• _Exercise objective_
For the word "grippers", state the number of lines in the data that contain it, and nothing else.

• _Dataset excerpt_

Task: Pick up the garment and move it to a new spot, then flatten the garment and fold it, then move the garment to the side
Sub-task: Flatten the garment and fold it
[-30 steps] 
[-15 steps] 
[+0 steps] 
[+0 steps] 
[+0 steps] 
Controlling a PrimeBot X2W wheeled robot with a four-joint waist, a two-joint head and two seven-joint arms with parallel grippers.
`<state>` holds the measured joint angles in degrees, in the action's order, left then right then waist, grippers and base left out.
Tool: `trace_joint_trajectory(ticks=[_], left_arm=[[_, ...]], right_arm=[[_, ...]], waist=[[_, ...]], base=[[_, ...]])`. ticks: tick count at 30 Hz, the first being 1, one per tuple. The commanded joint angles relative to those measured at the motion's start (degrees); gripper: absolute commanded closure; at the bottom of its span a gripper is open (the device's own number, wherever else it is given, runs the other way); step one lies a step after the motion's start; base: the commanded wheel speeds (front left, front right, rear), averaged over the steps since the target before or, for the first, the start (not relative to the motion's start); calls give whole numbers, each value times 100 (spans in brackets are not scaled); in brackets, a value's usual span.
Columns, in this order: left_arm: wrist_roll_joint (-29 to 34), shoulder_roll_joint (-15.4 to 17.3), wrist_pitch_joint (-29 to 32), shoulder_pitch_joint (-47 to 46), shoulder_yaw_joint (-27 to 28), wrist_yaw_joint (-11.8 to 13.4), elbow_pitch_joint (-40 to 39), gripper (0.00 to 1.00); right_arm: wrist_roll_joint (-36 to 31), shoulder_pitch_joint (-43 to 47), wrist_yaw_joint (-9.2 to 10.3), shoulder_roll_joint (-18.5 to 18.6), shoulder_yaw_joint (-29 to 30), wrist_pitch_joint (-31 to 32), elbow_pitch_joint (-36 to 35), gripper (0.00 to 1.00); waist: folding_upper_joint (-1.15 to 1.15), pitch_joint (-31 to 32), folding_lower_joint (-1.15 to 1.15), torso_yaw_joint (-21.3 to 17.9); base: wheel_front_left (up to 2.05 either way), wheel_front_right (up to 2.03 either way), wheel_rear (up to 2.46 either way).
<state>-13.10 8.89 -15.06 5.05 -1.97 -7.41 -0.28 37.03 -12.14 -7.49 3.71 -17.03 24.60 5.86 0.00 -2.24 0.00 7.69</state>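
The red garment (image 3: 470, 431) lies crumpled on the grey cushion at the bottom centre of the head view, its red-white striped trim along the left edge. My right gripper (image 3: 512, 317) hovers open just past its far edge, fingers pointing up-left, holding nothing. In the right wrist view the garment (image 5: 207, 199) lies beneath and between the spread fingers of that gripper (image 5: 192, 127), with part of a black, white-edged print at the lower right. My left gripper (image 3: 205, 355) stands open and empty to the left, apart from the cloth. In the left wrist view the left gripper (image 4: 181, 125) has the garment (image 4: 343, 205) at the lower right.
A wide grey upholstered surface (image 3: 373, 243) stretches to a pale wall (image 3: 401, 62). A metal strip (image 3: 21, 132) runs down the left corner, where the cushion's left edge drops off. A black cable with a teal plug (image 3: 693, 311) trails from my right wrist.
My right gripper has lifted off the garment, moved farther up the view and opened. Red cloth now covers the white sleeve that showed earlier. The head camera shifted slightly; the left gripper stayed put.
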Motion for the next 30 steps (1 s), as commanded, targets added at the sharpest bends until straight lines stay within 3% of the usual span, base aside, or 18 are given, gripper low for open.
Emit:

• _Task response_
2